Yep, they were both trying out for Dr. Seuss, or the little green guy from the Star Wars movies, whatever his name was. All they needed now was a light saber and things would be complete. She so needed a vacation.

“Thank you, troll. I am in your debt. You honor me with your kindness. If I may have your treat, please, I will bother you no more. But if I am in need of you, may I call upon your hospitality?”

“Yes, yes do. I will be honored to help the Printer. Yes, help you, I will. Thank you. You may have my tasty treat, hummm my treat.” She heard him lumber away, taking most of the offensive smell with him.

What he tossed to her from the depths of his lair was a woman, a vampire to boot. The woman was in horrible shape, but alive. The troll was right in her being a treat for him. Eating a blood-sucker was a treat indeed for a troll. Bailey was suddenly glad that she’d made the deal with him. But she needed to get her help or she would die.

“Griff, I need a vampire and a donor at my location right now. Can you do that for me? I have a very weak female vamp and it has been about ten days since her last feed.” S
he carried her out into the night and laid her on the cold ground.

“Yes, mistress, I will have someone there immediately.”

It was ten minutes before the two men showed up. One was a master of this realm, the other a human servant. The human servant knelt before the woman and gave her his throat. Bailey looked away as the woman drank deeply, yet still didn’t have the strength to get home on her own.

The master, Leighton Chalmers, a large Dutchman who had been around since the twelfth century, had also heard of the Printer. Sheesh, it was getting so a girl couldn’t go anywhere without someone hearing of her.

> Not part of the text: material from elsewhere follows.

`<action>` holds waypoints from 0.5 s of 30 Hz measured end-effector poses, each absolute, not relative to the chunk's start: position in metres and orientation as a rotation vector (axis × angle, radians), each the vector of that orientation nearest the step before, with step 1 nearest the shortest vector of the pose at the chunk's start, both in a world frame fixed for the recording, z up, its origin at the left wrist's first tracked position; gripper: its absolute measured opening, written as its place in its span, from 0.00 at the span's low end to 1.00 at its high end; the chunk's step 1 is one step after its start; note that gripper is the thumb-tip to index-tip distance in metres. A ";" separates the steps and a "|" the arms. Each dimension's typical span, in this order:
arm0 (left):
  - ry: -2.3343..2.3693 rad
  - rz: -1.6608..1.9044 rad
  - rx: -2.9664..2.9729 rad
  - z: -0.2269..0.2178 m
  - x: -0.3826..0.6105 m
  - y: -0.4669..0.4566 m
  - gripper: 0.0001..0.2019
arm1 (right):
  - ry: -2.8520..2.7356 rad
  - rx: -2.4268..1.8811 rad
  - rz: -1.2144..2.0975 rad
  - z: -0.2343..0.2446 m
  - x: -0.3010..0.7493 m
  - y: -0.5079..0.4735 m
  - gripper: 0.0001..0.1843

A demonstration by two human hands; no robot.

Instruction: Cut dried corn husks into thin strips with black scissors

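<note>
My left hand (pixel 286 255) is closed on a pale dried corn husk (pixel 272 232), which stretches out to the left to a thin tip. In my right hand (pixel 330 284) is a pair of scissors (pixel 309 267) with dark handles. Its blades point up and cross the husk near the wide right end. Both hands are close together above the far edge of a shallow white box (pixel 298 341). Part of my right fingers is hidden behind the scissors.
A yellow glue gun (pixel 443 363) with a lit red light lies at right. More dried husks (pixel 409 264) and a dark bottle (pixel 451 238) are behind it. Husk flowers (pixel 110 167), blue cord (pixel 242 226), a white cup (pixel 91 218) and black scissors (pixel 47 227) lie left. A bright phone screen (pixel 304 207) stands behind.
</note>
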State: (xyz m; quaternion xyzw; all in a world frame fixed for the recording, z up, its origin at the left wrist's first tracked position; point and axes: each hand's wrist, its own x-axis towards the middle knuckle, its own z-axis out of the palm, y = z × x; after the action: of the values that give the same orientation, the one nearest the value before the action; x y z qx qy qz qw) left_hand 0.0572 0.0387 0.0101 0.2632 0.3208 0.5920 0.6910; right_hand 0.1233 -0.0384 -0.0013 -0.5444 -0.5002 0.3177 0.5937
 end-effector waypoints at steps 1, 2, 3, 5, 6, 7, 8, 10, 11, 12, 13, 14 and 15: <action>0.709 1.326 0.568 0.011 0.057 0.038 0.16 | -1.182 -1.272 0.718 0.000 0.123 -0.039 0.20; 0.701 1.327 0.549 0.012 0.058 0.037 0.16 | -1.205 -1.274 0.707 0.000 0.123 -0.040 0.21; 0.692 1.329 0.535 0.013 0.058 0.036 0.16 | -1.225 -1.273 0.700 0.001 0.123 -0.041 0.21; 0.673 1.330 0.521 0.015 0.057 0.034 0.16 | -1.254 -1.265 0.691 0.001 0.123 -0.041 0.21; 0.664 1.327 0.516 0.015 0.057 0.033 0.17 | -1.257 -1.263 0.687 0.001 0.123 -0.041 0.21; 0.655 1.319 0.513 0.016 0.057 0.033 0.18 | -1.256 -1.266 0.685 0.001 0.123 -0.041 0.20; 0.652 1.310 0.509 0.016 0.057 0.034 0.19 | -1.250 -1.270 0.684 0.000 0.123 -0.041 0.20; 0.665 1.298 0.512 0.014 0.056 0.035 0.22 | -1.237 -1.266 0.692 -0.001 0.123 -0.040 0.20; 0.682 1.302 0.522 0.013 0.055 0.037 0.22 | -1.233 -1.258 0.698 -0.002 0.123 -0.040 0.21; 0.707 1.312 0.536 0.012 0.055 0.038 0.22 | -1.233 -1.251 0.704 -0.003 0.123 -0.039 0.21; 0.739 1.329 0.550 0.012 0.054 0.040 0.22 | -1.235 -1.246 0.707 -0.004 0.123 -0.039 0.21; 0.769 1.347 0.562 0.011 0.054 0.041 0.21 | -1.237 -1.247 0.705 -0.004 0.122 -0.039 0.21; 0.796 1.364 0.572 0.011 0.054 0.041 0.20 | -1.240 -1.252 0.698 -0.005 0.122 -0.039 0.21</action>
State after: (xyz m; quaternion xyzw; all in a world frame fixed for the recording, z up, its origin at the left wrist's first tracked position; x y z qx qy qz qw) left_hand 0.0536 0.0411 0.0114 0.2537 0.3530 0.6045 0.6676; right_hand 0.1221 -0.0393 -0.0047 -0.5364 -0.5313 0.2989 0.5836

“I am in your debt, my lady. Laverna is a very important female in our Kiss, as you are in yours, I’m sure. You shall have safe passage to the realms here in the Netherlands for your lifetimes, and my protection as well whenever you need it. I shall let the other beings know of your kindness to us.” Leighton bowed low before her and kissed her hand in gratitude.

“I am very glad for your offer. I am, however, not a part of a Kiss. I live and work alone, sire. You have my gratitude, as well as the troll who found her. I would ask that he remain unharmed for as long as he lives. He could have kept her for his own rather than give her up.”

Leighton looked at the mouth of the cave and shuddered. She didn’t blame him. Trolls smelled bad and their eating habits were horrendous. He told her he would honor her request, as would all the other beings.

“I thank you. Now, I’m sorry, but I must go. I have to get back to another…I’m on an assignment.” She shifted into her falcon and left him standing on the hillside. He looked at her oddly as she flew away, but she was too busy to think about what it might mean.